Real Estate Sector Headwinds and Growth Decline

Courtois S.A. operates in the Real Estate – Services industry, which faces structural challenges across Europe. Revenue declined 33% year-over-year, a severe contraction for a property developer. Gross profit collapsed entirely, falling 100% as the company struggled to complete and sell projects profitably. EBIT fell 413%, reflecting operational distress beyond normal cyclical weakness.

Three-year revenue growth per share shows a -77% decline, indicating sustained deterioration. The company’s days sales outstanding metric of 691 days reveals severe collection delays on receivables. This suggests projects remain incomplete or sales are stalled. The real estate sector’s average P/E of 17.6 contrasts sharply with COUR.PA’s negative earnings, highlighting the company’s underperformance relative to peers.

Meyka AI Grade and Earnings Catalyst Ahead

Meyka AI rates COUR.PA with a grade of B, with a HOLD suggestion based on a score of 63.75. This grade factors in S&P 500 benchmark comparison, sector performance, financial growth, key metrics, and analyst consensus. The rating reflects mixed signals: the stock trades at a discount to book value, yet profitability remains elusive. These grades are not guaranteed and we are not financial advisors.

Courtois S.A. announces earnings on May 23, 2025, providing the next major catalyst. Investors should watch for signs of project completion, revenue stabilization, and a path to profitability. Meyka AI’s forecast model projects the stock at €113.53 by year-end, implying 2.1% downside from current levels. The three-year forecast of €103.60 suggests continued pressure unless management executes a turnaround.

Final Thoughts

Courtois S.A. (COUR.PA) remains under pressure as a micro-cap real estate firm struggling with negative earnings and declining revenue. The stock’s flat trading at €116 masks underlying weakness, with the company burning cash and posting massive operating losses. The May 23 earnings report will be critical to assess whether management can stabilize the business. Meyka AI’s B grade and HOLD rating suggest caution; investors should await earnings clarity before committing capital to this distressed property developer.

FAQs

Why is COUR.PA stock down 4.9% over the past year?

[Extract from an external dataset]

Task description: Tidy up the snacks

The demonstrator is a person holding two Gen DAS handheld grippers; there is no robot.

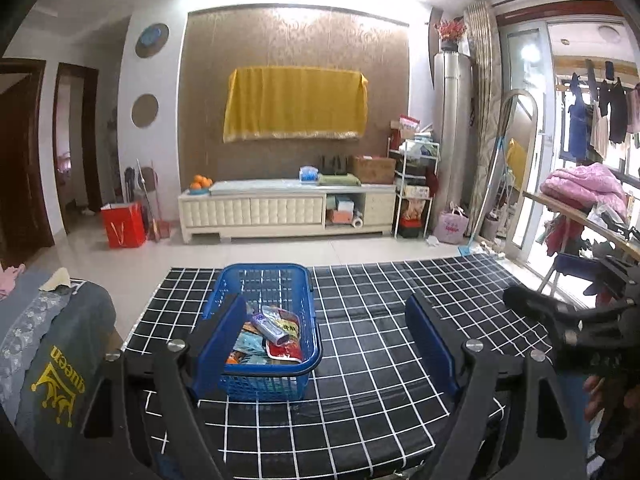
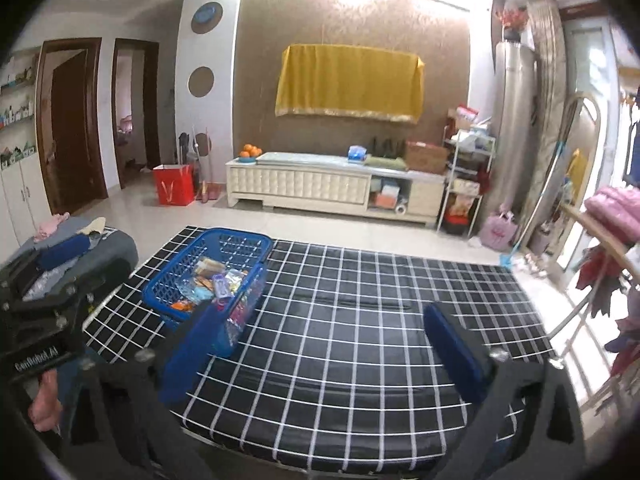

Courtois S.A. faces profitability challenges with negative EPS of €-5.30 and 33% revenue decline. Weak French real estate market conditions and slowed project completion rates pressure performance.

What is the COUR.PA stock price forecast?

Meyka AI projects COUR.PA at €113.53 by end-2026, implying 2.1% downside. The three-year forecast of €103.60 suggests continued pressure without significant business improvement.

When is the next COUR.PA earnings announcement?

Courtois S.A. reports earnings May 23, 2025. This catalyst will reveal stabilization efforts and progress toward profitability following recent operational deterioration.

Disclaimer:

Stock markets involve risks. This content is for informational purposes only. Past performance does not guarantee future results. Meyka AI PTY LTD provides market analysis and data insights, not financial advice. Always conduct your own research and consider consulting a licensed financial advisor.